India’s leading agri derivatives exchange National Commodity & Derivatives Exchange (NCDEX) has filed draft IPO prospectus with market regular SEBI. According to draft prospectus, NCDEX IPO will be a mix of fresh shares and sale by existing investors. In total, the upcoming offer is likely to mobilize INR500 crore (INR5 billion). Here is a quick summary of the important points we gathered from NCDEX DRHP.
NCDEX IPO: Fresh + OFS
As mentioned above, NCDEX IPO will be a mix of fresh shares and an offer for sale (OFS) by existing shareholders. The company plans to raise INR100 crore by issuing new shares and IPO proceeds will be used towards contribution to the Core Settlement Guarantee Fund (SGF) as well as to fund net worth requirements of NCCL.
Some of its exiting investors intend to use the IPO as an exit route and offload 14,453,774 shares. These investors include Build India Capital Advisors LLP, Canara Bank, IFFCO, Investcorp Private Equity Fund I (formerly known as IDFC Private Equity Fund III), Jaypee Capital Services Limited, NABARD, Oman India Joint Investment Fund and PNB.
NCDEX IPO: Pricing
There is no word yet about pricing but the word on street is that the IPO is likely to mobilize INR500 crore which indicates that pricing is likely to be in the range of INR250 – 300 per share.

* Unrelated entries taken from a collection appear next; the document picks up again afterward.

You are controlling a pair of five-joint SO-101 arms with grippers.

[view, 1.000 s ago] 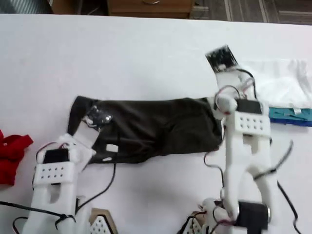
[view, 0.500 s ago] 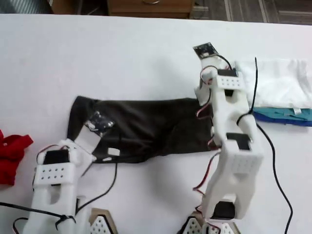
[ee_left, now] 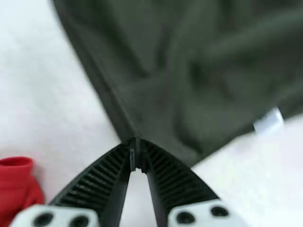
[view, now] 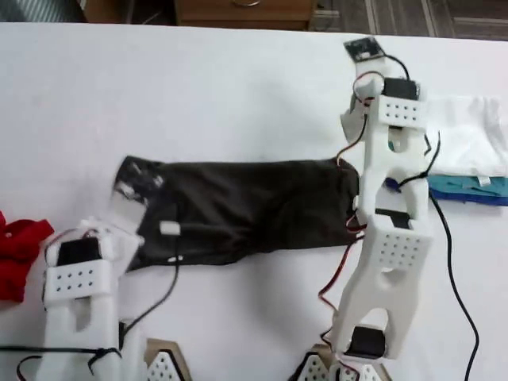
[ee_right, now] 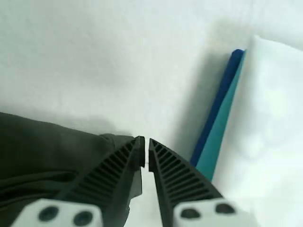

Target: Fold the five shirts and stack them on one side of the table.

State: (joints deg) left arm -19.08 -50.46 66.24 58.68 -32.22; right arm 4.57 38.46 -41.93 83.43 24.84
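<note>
- Grip, nearest you: the left fingers (ee_left: pixel 104 182) are closed to a point on the left end of the dark shirt (view: pixel 254 206), with a pinch of its edge between the tips.
- The right fingers (ee_right: pixel 182 177) are all but closed. A thin slit between them shows only white counter (view: pixel 198 87). They sit just beside the shirt's right corner, and by my reading they hold nothing.
- The dark shirt lies flat and wrinkled as a long band across the middle of the counter, between the two arms.
- Expect the shirt to be light and limp, with no stiffness at all. Any part you don't hold will sag, trail and drag creases along the counter.
- Take it at the end corners, where the folded layers meet at the hem. Pinch deep enough to catch every layer, because a shallow bite on thin fabric will likely slip out or lift only the top layer.
- The small white tag (view: pixel 169 228) near the left end is too flimsy to pull on.
- The red shirt (view: pixel 20 246) is bunched at the left edge of the counter, well apart from the dark one.
- Farther off, on the right side, a folded white shirt (view: pixel 468 131) rests on teal and blue layers (view: pixel 468 189).
- That stack is just as soft, so a brushing arm or a dragged sleeve could easily push it askew.
</note>
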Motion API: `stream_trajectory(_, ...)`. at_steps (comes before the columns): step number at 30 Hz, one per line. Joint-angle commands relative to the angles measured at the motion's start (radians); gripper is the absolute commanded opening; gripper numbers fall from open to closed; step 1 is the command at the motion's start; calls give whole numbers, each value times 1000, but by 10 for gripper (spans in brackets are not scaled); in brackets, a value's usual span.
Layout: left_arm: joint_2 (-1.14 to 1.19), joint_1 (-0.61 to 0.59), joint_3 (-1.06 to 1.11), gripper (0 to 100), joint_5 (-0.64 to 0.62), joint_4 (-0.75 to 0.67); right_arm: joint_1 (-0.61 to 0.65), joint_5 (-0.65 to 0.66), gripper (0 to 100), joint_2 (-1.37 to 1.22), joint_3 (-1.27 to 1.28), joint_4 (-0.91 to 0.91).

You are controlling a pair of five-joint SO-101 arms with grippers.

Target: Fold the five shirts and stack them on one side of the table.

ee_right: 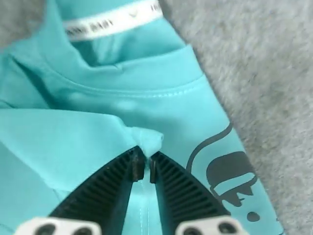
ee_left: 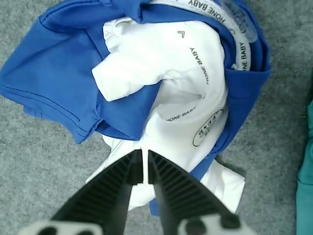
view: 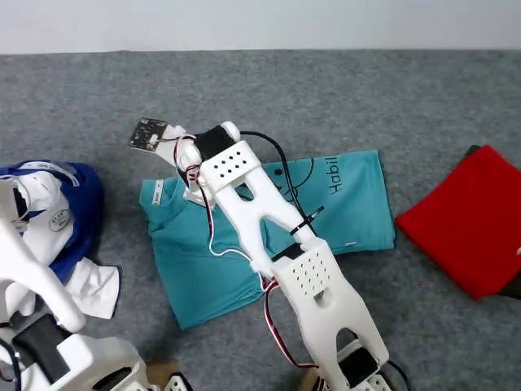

This appears a reasonable estimate as Investcorp Private Equity Fund paid INR180 per share when it picked up 5% stake in the exchange over six years ago. Another big investor, Oman India Joint Investment Fund has an average cost of acquisition at INR182.41 per share.
NCDEX: All about agri commodities
NCDEX is a leading agricultural commodity exchange in India with a market share of 78% in the agricultural commodity segments, based on average daily turnover by value (ADTV) as of 30 September 2019. The company offers its services across the following four business verticals:
- Futures and options trading in agricultural commodities through the exchange
- Clearing and settlement of trades through National Commodity Clearing Limited (NCCL)
- Online commodities spot market, through NCDEX e-Markets Limited (NeML)
- Issuance of electronic negotiable warehouse receipts for commodities, and provision of related services, through National E-Repository Limited (NERL)
NCDEX has also established a joint-venture with the Government of Karnataka, called Rashtriya e Market Services Private Limited (ReMS), which renders support to the agricultural market reform agenda of the state government. In addition, NCDEX holds 34.21% equity stake in Power Exchange India Limited (PXI), a power market infrastructure institution providing an electronic platform for transactions in power and allied products.
Read Also: IPO Process in India: All you need to know
In agri commodities, a strong network is one of the big differentiators. As of 30 September 2019, NCDEX’s network comprised 380 members, 13,316 terminals, nine Warehouse Service Providers (WSPs), 12 clearing banks, 41 financial institutions and 246 Farmer Producer Organization (FPOs) representing 461,619 farmers. In addition, NeML’s network comprised 171 mandis and had approximately 8,900 members and 7.8 million farmers.
NCDEX Capital Structure: NSE, LIC, PNB on board
NCDEX has a diverse set of investors with National Stock Exchange (NSE) being the largest shareholder. Other major investors include Life Insurance Corporation of India (LIC), National Bank for Agriculture and Rural Development (NABARD), Indian Farmers Fertiliser Co-operative Limited (IFFCO), Oman India Joint Investment Fund, Punjab National Bank, Canara Bank, Build India Capital Advisors LLP, and Investcorp Private Equity Fund I (formerly known as IDFC Private Equity Fund III).
Specialized in agri commodities
NCDEX is the leader when it comes to trading in agri commodities and this is reflected in its dominant market share in some of the commodities listed below.
However, MCX is far ahead in terms of the overall commodities space. It had a market share of 91.8% in the latest year in commodity derivatives turnover while NCDEX trails with just 7.2% and this actually reduced from 9.8% in FY2018.
NCDEX’s shaky financial performance
Commodity trading is gradually picking up in India and NCDEX being the leader in this area has benefitted from the trend. Nevertheless, the revenue growth has been uneven and top line even dropped in FY2018 before increasing in the next year. At the same time, expenses have increased consistently and this has impacted profits. The company even posted losses in FY2018 and its profit margin has come down from double digits to single digit percentage.
NCDEX’s consolidated financial performance (in INR crore)
|Net margin (%)||12.8||-6.6||8.2||9.1|
The exchange had a Return on Net Worth (RONW) of 3.42% for the full year ended 31 March 2019. This is abysmally low and it hasn’t been in double digits in any of the last three years. In comparison, NSE and MCX have RONW of 22.63% and 11.05%, respectively.